EXERCISE DIRECTIONS
The response should repeat word for word every line below from the one with "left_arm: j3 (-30" to the one with "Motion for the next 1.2", inclusive, and nothing else; leave pictures out.
[GIVEN RECORDS — start]
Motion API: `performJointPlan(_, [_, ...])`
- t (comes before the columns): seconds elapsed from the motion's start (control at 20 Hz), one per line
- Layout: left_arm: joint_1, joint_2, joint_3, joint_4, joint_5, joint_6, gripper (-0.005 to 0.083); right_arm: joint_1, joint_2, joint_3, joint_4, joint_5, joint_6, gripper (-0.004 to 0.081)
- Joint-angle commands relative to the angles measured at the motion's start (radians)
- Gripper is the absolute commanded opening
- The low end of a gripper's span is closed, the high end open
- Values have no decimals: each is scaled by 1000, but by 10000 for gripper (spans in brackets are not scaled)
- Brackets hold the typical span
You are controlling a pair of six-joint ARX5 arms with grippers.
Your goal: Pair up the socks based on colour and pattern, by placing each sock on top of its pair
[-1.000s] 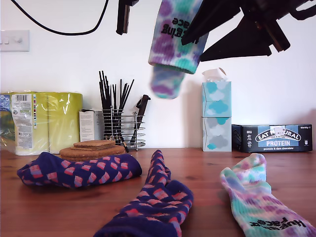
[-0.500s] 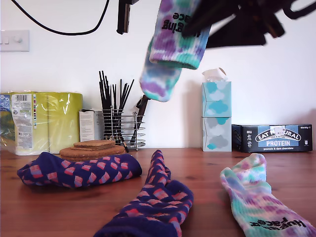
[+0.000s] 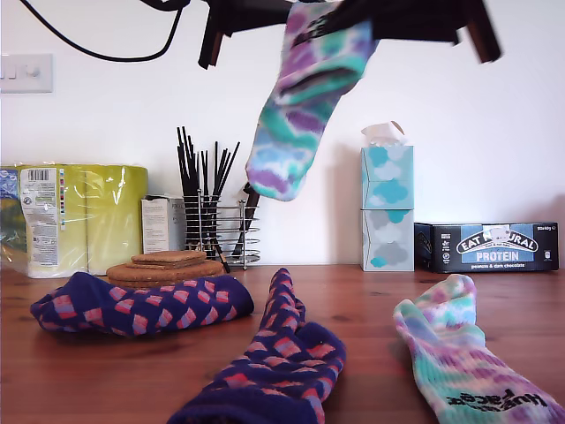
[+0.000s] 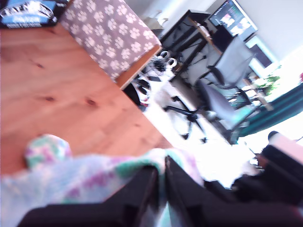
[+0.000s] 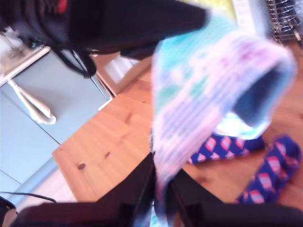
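A pastel tie-dye sock [image 3: 300, 106] hangs high over the table's middle, stretched slantwise with its toe lowest. Dark arm parts [image 3: 415, 18] hold it at the exterior view's top edge. My first gripper [image 4: 161, 189] is shut on its fabric [image 4: 94, 179]. My second gripper [image 5: 158, 189] is shut on the same sock [image 5: 203, 94]. A matching tie-dye sock [image 3: 459, 362] lies at the exterior view's lower right. Two navy socks with pink blocks lie on the wood: one [image 3: 141, 305] at that view's left, one [image 3: 282, 362] at front centre. Both [image 5: 270, 175] show below my second gripper.
Along the wall stand a yellow-green paper roll pack [image 3: 79, 216], cork coasters [image 3: 163, 265], a wire rack of black sticks [image 3: 216, 225], stacked tissue boxes [image 3: 387, 208] and a protein bar box [image 3: 490, 247]. The table edge [image 4: 142, 113] drops off towards an office chair [image 4: 222, 90].
The held tie-dye sock has gone from hanging folded to stretched out slantwise, its toe swinging towards the exterior view's left. The arms have shifted along that view's top edge.
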Motion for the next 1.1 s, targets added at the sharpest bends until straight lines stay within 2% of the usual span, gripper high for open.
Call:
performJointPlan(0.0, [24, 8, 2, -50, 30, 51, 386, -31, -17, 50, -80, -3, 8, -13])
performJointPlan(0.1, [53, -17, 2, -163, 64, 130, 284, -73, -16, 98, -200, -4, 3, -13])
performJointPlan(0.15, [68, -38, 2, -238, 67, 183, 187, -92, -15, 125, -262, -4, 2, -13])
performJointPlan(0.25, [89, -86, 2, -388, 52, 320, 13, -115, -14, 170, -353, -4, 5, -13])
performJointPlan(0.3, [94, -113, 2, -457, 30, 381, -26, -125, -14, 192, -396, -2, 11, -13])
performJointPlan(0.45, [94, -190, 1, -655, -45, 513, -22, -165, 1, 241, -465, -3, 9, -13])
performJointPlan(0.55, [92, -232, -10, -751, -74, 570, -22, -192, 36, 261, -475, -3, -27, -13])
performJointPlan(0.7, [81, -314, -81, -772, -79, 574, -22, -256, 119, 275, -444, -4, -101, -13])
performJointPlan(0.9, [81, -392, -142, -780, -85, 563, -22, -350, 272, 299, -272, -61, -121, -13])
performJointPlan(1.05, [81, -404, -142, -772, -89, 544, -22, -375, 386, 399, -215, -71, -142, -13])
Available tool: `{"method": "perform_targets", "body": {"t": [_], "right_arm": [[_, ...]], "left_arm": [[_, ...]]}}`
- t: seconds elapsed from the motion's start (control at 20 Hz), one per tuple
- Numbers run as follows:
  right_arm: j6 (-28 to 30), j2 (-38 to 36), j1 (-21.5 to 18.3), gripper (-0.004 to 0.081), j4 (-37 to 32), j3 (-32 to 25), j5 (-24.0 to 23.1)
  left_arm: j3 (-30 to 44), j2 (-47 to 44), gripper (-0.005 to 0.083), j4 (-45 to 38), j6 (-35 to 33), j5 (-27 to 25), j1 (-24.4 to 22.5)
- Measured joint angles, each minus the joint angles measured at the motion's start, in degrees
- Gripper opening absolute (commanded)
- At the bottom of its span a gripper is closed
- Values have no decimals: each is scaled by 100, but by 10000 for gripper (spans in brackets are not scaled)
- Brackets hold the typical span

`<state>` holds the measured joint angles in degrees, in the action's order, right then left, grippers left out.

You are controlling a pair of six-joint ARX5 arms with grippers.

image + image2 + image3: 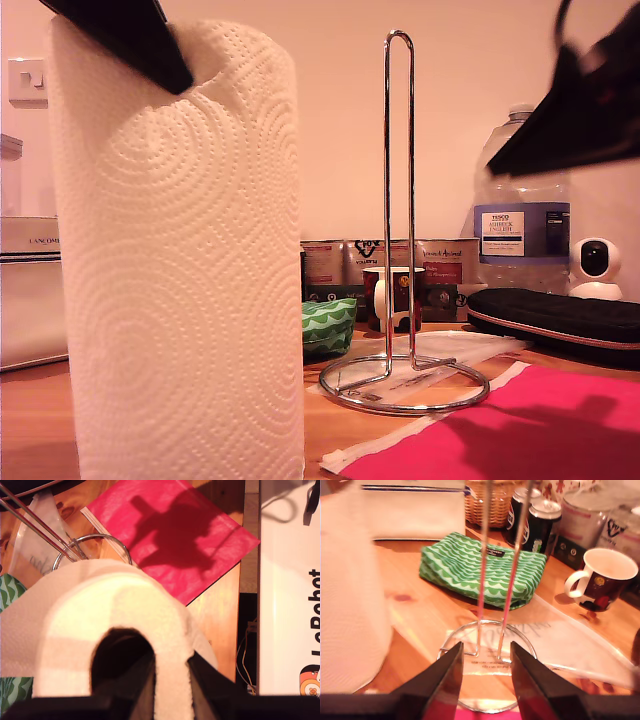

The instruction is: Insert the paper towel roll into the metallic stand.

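Left to right in the exterior view: box lettered "LANCOME" (pixel 30 241); roll (pixel 180 260) upright on the table (pixel 40 420), my first gripper (pixel 170 680) pinching its top wall; green pouch (pixel 328 325); stand (pixel 400 230), just beside the roll, my second gripper (pixel 486 675) released before it; mug (pixel 393 298); bottle labelled "TESCO" (pixel 522 205); red sheet (pixel 500 430).

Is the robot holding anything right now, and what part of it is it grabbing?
Yes. My first gripper pinches the paper towel roll by its top wall, one finger inside the hollow core. My second gripper is open, holding nothing, facing the metallic stand.
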<state>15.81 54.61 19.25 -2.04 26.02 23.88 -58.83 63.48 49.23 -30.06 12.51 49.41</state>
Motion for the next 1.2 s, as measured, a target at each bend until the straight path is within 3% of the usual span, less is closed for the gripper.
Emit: {"method": "perform_targets", "body": {"t": [0.2, 0.7, 1.2], "right_arm": [[-227, 918, -2, 280, -599, 0, 109], [-553, 3104, -2, 280, -2927, 0, 116], [-872, 4308, 7, 274, -4332, 0, 258]], "left_arm": [[0, 0, -20, -2, -2, 0, 0], [-2, 0, -20, -35, 0, -2, 0], [-2, 11, -20, -83, 0, -26, 0]]}}
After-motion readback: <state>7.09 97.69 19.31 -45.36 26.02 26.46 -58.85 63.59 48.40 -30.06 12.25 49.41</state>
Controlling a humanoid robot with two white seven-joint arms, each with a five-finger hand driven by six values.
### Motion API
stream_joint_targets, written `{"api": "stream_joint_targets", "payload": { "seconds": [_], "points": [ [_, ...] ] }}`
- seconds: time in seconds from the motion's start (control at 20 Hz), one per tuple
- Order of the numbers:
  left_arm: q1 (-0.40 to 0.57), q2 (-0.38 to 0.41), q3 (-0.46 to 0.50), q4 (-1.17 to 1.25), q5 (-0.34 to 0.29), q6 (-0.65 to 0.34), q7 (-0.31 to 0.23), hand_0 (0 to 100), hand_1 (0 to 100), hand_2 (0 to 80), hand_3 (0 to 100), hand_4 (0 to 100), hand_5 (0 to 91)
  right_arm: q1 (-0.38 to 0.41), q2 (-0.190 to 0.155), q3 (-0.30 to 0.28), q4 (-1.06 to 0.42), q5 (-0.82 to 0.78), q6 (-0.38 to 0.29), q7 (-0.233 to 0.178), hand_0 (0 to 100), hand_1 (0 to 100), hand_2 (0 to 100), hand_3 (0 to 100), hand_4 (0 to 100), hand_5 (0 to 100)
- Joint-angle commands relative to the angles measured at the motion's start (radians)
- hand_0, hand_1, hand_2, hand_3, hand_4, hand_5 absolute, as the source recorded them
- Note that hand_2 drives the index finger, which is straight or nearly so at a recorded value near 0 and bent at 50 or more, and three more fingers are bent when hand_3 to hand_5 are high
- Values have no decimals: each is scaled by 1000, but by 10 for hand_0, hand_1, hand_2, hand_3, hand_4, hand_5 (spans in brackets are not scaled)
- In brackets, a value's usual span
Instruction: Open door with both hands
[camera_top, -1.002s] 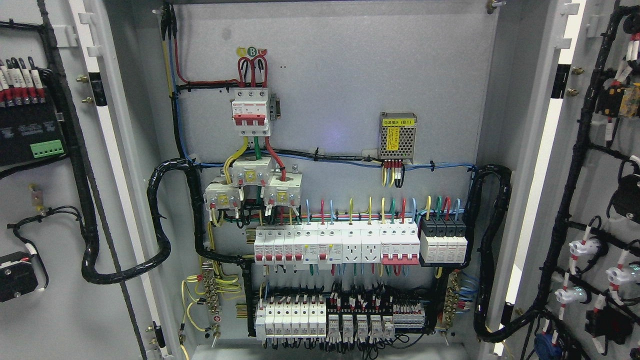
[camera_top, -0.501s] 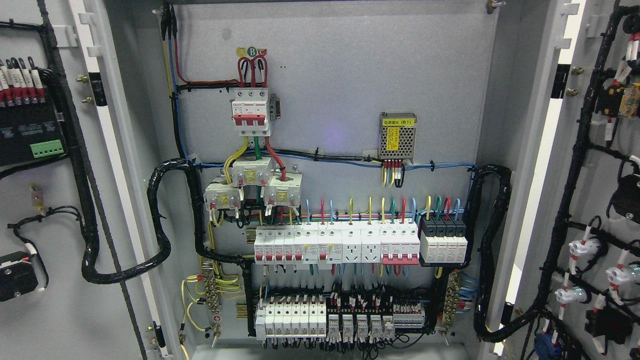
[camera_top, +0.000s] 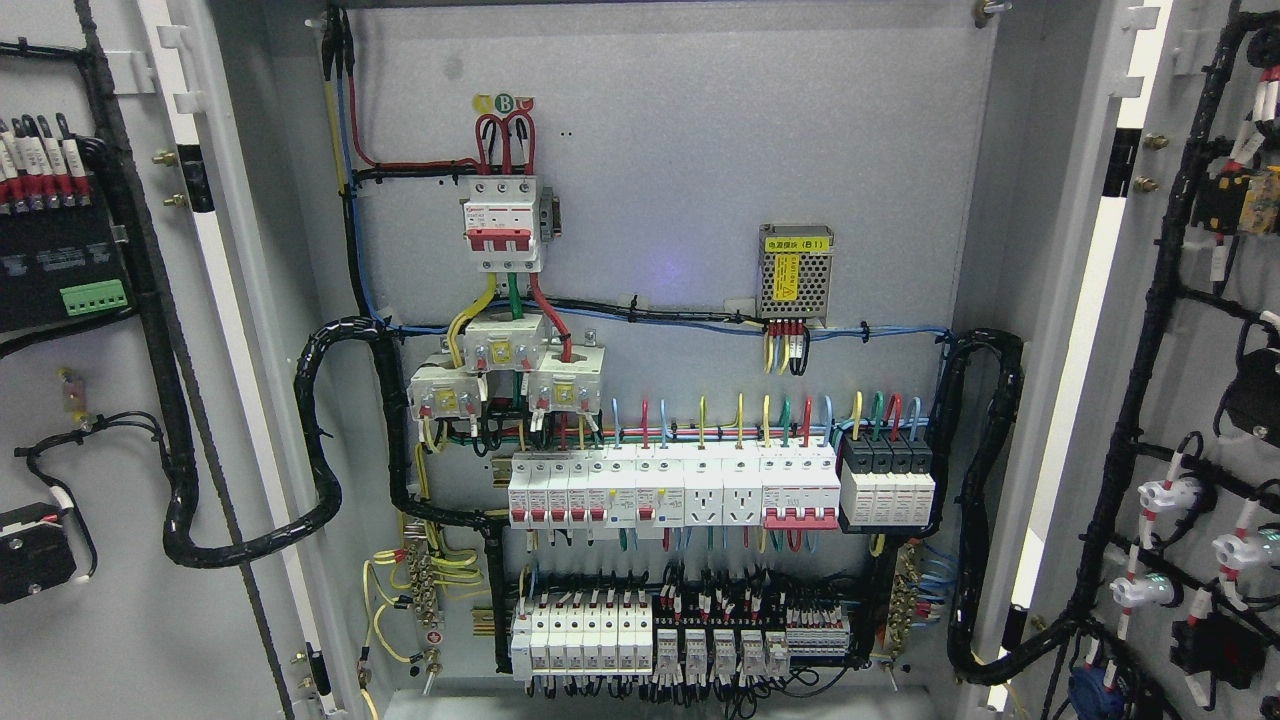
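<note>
Neither robot hand shows, so their state cannot be told. The left door (camera_top: 110, 420) and right door (camera_top: 1190, 400) stand swung wide, both cut off by the frame edges. Beyond, the cabinet backplate (camera_top: 680, 150) carries the main breaker (camera_top: 502, 225), a power supply (camera_top: 796, 272) and breaker rows (camera_top: 672, 490); labels are unreadable.

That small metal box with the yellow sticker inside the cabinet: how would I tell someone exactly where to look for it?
Look at the grey back panel of the open cabinet, between its two swung-out doors. Right of centre, above the long row of white breakers, sits a small perforated metal box. It alone has a mesh casing with yellow labels; its neighbours are white, black or red plastic.
</note>
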Motion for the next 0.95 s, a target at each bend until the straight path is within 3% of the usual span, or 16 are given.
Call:
{"api": "stream_joint_targets", "payload": {
  "seconds": [0.0,0.3,0.9],
  "points": [
    [-5,-41,4,79,-19,16,4,0,0,0,0,31,0,-39,90,-21,162,110,67,-65,107,0,0,0,0,0],
    [-5,-41,4,76,-19,15,4,0,0,0,0,31,0,-49,100,-15,162,152,119,-142,107,0,0,0,0,0],
    [-5,-41,4,73,-19,15,4,0,0,0,0,31,0,-59,107,-23,164,163,122,-147,107,0,0,0,0,0]
  ]
}}
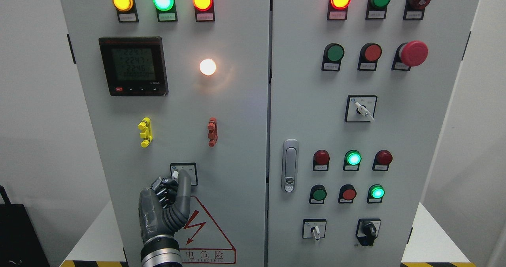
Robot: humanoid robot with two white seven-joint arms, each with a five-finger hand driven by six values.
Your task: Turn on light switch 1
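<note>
So the left robot hand (168, 204) comes up from the bottom of the left cabinet door (174, 113) with its fingers curled and the thumb reaching up, its tip right on the light switch (183, 173), which sits low on that door directly above the hand. The switch is a small rotary selector on a white, black-framed plate, and its pale knob looks tilted up-left, mostly hidden by the thumb. Up and right of it the white lamp (208, 66) is glowing.

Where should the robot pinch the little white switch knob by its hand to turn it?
Pinch the small white lever of the switch from the front, fingers either side: it sticks out from the panel, probably narrow enough to twist. The left hand is already there, thumb beside it.
</note>
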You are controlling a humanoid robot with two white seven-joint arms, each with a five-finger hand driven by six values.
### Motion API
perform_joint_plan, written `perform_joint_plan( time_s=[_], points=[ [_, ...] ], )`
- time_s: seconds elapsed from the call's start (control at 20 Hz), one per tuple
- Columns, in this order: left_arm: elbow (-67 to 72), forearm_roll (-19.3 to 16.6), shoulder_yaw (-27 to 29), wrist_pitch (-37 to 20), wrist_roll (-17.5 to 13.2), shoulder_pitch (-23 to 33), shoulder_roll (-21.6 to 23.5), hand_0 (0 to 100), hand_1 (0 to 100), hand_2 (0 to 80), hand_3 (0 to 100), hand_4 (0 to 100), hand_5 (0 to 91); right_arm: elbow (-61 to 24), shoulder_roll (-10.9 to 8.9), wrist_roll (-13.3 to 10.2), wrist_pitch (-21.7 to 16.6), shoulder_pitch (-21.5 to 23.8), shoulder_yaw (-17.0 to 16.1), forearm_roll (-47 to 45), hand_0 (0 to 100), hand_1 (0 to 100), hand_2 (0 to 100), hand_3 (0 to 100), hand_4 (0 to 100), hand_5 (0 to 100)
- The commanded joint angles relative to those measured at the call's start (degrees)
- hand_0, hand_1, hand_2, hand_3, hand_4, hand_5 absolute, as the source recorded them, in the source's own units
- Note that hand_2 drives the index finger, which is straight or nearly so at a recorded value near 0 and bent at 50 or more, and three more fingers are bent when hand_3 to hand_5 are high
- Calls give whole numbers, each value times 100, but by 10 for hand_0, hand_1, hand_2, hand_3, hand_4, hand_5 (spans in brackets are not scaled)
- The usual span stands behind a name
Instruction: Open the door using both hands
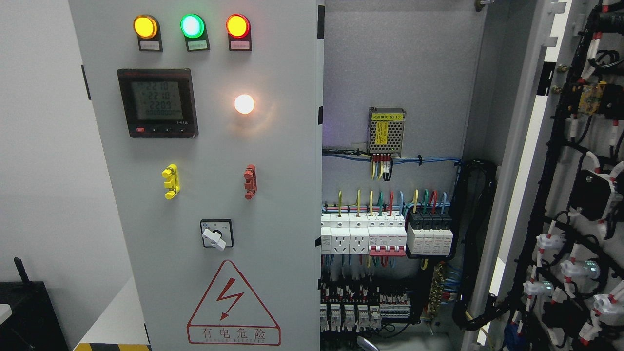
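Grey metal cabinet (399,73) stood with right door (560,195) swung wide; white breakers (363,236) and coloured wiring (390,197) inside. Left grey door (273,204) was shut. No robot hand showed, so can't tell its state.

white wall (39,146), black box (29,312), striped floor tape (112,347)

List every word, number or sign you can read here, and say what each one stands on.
"有电危险": under the red lightning triangle on the left door.
"2210", "2210", "2203", roughly; digits are faint: on the meter screen.
"(B1)": on the yellow label of the power supply; the characters before it are blurred.
Tags under the three indicator lamps: too small to read.
Breaker markings: unreadable.
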Motion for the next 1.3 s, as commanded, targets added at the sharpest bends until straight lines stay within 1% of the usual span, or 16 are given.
perform_joint_plan(
  time_s=[0.0,0.1,0.2,0.35,0.45,0.6,0.75,1.25],
  points=[
    [-1,2,0,-28,-1,-2,-1,0,0,0,0,0,0,277,208,-42,289,-574,-46,-37,386,0,0,0,0,0],
    [-1,-7,0,-19,-1,6,-1,0,0,0,0,0,0,304,216,-42,474,-715,-55,-46,386,0,0,0,0,0],
    [-1,2,0,-19,-1,-2,-1,0,0,0,0,0,0,321,216,-34,553,-838,-46,-90,386,0,0,0,0,0],
    [-1,2,0,-19,-1,6,-1,0,0,0,0,0,0,453,225,-42,931,-1084,-55,-370,386,0,0,0,0,0],
    [-1,2,0,-19,-1,6,-1,0,0,0,0,0,0,584,269,-42,949,-1225,-64,-415,386,0,0,0,0,0],
    [-1,2,0,-19,-1,-2,-1,0,0,0,0,0,0,725,278,-34,1002,-1366,-55,-415,386,0,0,0,0,0],
    [-1,-7,0,-28,-1,-2,-1,0,0,0,0,0,0,848,278,-25,1212,-1463,-55,-442,386,0,0,0,0,0],
    [-1,2,0,-28,-1,6,-1,0,0,0,0,0,0,1498,269,-25,1222,-1849,-20,-451,386,0,0,0,0,0]
  ],
)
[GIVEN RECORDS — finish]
SOLUTION FOR THIS EXERCISE
  left_arm: j3 (-30 to 44), j2 (-47 to 44), gripper (-0.005 to 0.083), j4 (-45 to 38), j6 (-35 to 33), j5 (-27 to 25), j1 (-24.4 to 22.5)
- Measured joint angles, each minus the joint angles measured at the motion's start, in degrees
- Gripper opening absolute (commanded)
- At the bottom of its span a gripper is closed
- Values have no decimals: each is scaled by 100, but by 10000 for gripper (spans in brackets are not scaled)
- Brackets hold the typical span

`<state>` holds the measured joint angles in degrees, in the action's order, right then left, grippers left out.

You are controlling a pair of six-joint ARX5 arms with grippers.

image + image2 + image3: 

The instruction is: Insert the paper towel roll into the metallic stand.

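Left to right in the exterior view: box lettered "LANCOME" (pixel 30 241); roll (pixel 180 260) upright on the table (pixel 40 420), my first gripper (pixel 170 680) pinching its top wall; green pouch (pixel 328 325); stand (pixel 400 230), just beside the roll, my second gripper (pixel 486 675) released before it; mug (pixel 393 298); bottle labelled "TESCO" (pixel 522 205); red sheet (pixel 500 430).

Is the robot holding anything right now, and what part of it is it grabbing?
Yes. My first gripper pinches the paper towel roll by its top wall, one finger inside the hollow core. My second gripper is open, holding nothing, facing the metallic stand.
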<state>15.81 54.61 19.25 -2.04 26.02 23.88 -58.83 63.48 49.23 -30.06 12.51 49.41</state>
Motion for the next 1.2 s, as measured, a target at each bend until the straight path is within 3% of the usual span, less is closed for the gripper.

Nothing else is needed to complete the exercise.